Resuspend the AMPure XP beads by vortexing.
Add 60µL of resuspended AMPure XP beads to the amplification reaction and thoroughly mixed. Incubate the sample on a Tube Revolver for 0h 10m 0s at Room temperature.
Keep the tube on the magnet until eluate is clear and colorless, and pipette off the supernatant.

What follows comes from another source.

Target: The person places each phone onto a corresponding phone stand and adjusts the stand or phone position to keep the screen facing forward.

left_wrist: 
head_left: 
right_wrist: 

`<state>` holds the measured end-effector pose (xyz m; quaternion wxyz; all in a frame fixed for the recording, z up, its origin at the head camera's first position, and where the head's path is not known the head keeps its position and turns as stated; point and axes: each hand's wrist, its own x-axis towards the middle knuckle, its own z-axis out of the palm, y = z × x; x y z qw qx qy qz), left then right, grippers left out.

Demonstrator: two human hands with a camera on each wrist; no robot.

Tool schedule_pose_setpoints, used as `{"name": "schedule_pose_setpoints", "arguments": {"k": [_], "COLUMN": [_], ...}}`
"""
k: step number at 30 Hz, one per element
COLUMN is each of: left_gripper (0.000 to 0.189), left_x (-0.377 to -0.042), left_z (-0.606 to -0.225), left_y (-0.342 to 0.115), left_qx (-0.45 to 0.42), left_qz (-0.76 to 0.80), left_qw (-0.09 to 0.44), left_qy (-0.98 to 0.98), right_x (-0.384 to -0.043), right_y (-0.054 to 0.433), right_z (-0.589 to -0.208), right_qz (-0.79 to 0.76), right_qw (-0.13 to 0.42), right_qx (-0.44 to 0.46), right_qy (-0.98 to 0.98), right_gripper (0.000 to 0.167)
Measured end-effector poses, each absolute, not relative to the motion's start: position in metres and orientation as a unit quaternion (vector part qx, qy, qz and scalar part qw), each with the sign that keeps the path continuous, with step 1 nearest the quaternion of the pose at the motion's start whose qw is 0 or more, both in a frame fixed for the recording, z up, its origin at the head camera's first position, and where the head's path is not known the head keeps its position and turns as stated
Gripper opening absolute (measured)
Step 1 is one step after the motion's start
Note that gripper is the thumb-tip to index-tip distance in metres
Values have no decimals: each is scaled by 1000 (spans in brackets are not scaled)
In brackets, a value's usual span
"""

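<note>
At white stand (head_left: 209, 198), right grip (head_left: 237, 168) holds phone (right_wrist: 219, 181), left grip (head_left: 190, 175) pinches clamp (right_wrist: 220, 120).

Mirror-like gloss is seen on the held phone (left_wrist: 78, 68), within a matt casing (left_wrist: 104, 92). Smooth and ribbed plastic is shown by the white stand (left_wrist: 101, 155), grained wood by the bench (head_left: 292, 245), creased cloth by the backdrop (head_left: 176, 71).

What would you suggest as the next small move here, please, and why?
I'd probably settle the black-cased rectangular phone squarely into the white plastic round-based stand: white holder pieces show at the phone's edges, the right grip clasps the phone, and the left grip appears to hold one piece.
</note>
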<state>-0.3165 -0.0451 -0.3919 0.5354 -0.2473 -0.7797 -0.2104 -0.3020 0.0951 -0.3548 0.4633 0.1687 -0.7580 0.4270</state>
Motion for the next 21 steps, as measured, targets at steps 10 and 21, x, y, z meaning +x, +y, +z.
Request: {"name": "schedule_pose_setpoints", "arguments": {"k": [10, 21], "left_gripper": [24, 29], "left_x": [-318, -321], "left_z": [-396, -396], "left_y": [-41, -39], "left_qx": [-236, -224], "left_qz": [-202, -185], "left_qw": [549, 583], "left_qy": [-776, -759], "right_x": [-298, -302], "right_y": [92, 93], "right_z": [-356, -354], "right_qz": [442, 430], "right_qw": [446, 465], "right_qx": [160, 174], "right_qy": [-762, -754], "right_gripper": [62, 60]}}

Wash the beads with 200µL of freshly prepared 70% (v/v) ethanol for 0h 0m 30s and remove the ethanol using a pipette and discard. Spin down and place the tube back on the magnet. Pipette off any residual ethanol.
Repeat step 21 again.
Allow to dry for 0h 5m 0s, but do not dry the pellet to the point of cracking.
Remove the tube from the magnetic rack and resuspend pellet in 49µL Nuclease-free water. Incubate for 20 minutes at RT. Spin down and place the tube back on the magnet until the eluate is clear and colorless.
Remove and retain 49 μl of eluate in a clean 1.5 ml microtubes.
Take 2 μl purified DNA for quantification with Qubit dsDNA High sensitivity assay.
ONT library prep and ONT sequencing
ONT library prep were followed ONT Ligation sequencing gDNA (SQK-LSK109) protocol.